I concluded that the tribunal had erred by not, at least, proactively enquiring and seeking clarification of whether the claimant was, in substance, also claiming that there had been a discriminatory, as well as an unfair, constructive dismissal.

25.

In Mervyn v BW Controls Ltd [2020] EWCA Civ 393; [2020] ICR 1364 the factual account given in the claim form would have potentially supported a complaint of constructive unfair dismissal on the footing that the claimant had resigned. However, at a case management hearing, the case she advanced was that she had been actually dismissed and had not resigned. The respondent’s case was that she had resigned, and so her claim should fail. The tribunal which heard the case found that the claimant had resigned, and dismissed her claim.

26.

Bean LJ, after referring to the tribunal’s general case management powers, and authorities including Parekh, also considered Scicluna v Zippy Stitch Ltd & Ors [2018] EWCA Civ 1320, a case in which both parties were represented throughout, and the discussion there of the circumstances in which an earlier agreed list of issues might be revisited at a full merits hearing. At [38] Bean LJ said:

“I do not read the last sentence of the judgment of Underhill LJ in Scicluna as imposing a requirement of exceptionality in every case before a tribunal can depart from the precise terms of an agreed list of issues. It will no doubt be an unusual step to take, but what is ‘necessary in the interests of justice’ in the context of the tribunal's powers under Rule 29 depends on a number of factors. One is the stage at which amending the list of issues falls to be considered. An amendment before any evidence is called is quite different from a decision on liability or remedy which departs from the list of issues agreed at the start of the hearing. Another factor is whether the list of issues was the product of agreement between legal representatives. A third is whether amending the list of issues would delay or disrupt the hearing because one of the parties is not in a position to deal immediately with a new issue, or the length of the hearing would be expanded beyond the time allotted to it.”

27.

Bean LJ went on to consider the matter of striking a balance between the need for the tribunal to avoid stepping into the arena and the need, where appropriate, to make proactive enquiries in order to clarify the basis of the claim being advanced. In the course of this he considered a number of authorities including Mensah, Muschett v HM Prison Service [2010] IRLR 451 and McLeary.

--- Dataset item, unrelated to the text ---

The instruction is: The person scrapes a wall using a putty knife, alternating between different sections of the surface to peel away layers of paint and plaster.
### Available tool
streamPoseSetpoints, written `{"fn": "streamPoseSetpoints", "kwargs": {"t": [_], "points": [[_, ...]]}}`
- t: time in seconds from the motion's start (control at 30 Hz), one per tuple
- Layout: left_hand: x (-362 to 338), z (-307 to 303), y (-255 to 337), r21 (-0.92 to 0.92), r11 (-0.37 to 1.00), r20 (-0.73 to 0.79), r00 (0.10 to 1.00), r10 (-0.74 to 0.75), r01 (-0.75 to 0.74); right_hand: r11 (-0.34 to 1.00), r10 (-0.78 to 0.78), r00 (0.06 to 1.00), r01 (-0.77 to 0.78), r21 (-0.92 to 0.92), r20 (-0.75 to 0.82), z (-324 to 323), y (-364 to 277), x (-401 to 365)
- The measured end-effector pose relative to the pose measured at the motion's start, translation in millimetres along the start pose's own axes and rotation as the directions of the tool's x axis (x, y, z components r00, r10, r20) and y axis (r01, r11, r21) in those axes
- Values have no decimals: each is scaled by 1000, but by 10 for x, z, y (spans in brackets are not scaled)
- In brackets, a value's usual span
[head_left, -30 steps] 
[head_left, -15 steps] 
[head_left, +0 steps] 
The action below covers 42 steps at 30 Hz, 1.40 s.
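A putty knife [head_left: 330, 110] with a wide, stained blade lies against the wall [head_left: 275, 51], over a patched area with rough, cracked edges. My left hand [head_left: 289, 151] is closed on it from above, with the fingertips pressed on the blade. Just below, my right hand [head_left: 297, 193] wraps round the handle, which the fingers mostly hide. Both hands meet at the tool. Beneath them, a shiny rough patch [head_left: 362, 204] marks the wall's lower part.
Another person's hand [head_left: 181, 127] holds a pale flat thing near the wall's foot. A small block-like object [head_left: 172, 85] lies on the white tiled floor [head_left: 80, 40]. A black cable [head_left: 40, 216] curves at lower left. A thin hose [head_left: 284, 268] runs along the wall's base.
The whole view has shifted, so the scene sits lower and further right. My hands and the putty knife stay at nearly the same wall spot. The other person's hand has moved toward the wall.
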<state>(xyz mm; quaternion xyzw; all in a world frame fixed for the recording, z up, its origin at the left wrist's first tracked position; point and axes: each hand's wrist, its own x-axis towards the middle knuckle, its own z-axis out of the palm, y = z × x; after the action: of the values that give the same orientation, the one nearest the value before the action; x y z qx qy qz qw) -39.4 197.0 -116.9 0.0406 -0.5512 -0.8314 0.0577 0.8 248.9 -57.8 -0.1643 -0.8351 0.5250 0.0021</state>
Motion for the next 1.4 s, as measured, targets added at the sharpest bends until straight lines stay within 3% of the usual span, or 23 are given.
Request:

His overall conclusion was as follows:

“43.

It is good practice for an employment tribunal, at the start of a substantive hearing with either or both parties unrepresented, to consider whether any list of issues previously drawn up at a case management hearing properly reflects the significant issues in dispute between the parties. If it is clear that it does not, or that it may not do so, then the ET should consider whether an amendment to the list of issues is necessary in the interests of justice.

44.

In this case (putting to one side the claim for alleged discrimination) the pre-reading of the essential material (in particular the ET1 and ET3) which no doubt occurred should have indicated to the tribunal that it was in truth far more likely than not that the Claimant had resigned, and that the real issue between the parties was (or should be) why she did so.

45.

Against that background, and with the Claimant appearing once again in person, I do not think, with respect, that it was enough for the Tribunal simply to ask at the start of the substantive hearing whether the parties confirmed the previous list of issues. It would not have amounted to a ‘step into the factual and evidential arena’ for the tribunal to have said that it seemed to them that there was an issue as to whether Ms Mervyn has been dismissed or had resigned and that the list of issues ought to be modified accordingly, perhaps on the lines suggested in the Respondent's agenda form produced for the case management hearing. The Respondents had suggested these questions:

i)

Was the Claimant dismissed, if so, what was the reason for the dismissal, and did the Respondent act reasonably in treating it as a reason for dismissal?

ii)

If the Claimant was not dismissed but resigned, why did she resign? Was the resignation in response to any behaviour by the Respondent amounting to constructive dismissal?

46.

Such a course of action would of course have required the tribunal to ask both parties whether they were in a position to proceed immediately. But, as was fairly accepted by Mr Shepherd in argument, in this case no adjournment would have been necessary, save possibly until the afternoon of the first day of the hearing. The Claimant had set out her case, including what a lawyer would describe as allegations of repudiatory conduct, in her witness statement. The Respondent had eight witnesses available to deal with the contents of that statement. In Mr Fowler's witness statement he had said that, in view of the case management order that it would not need to hear evidence about his alleged mismanagement, he would not address ‘Marion's misplaced claims’ but added that they were untrue and irrelevant to the employment relationship in any event. He could almost certainly have given evidence about the disputed facts without significant delay or disruption of the hearing.”

28.

Singh LJ agreed. Asplin LJ, in a short concurring speech, said this:

“51.

Although it would have been most convenient and appropriate had the matter been clarified at the case management hearing, in the circumstances of this case, there was nothing to prevent the tribunal from making the amendment. Obviously, the tribunal must take care not to step into the factual and evidential arena and not to be perceived as favouring one party over another. However, in order to do justice to all parties, it is equally important, where at least one of those parties is unrepresented, to clarify the issues which arise on the pleadings and to seek to confirm whether any and, if so, which claims have been conceded.”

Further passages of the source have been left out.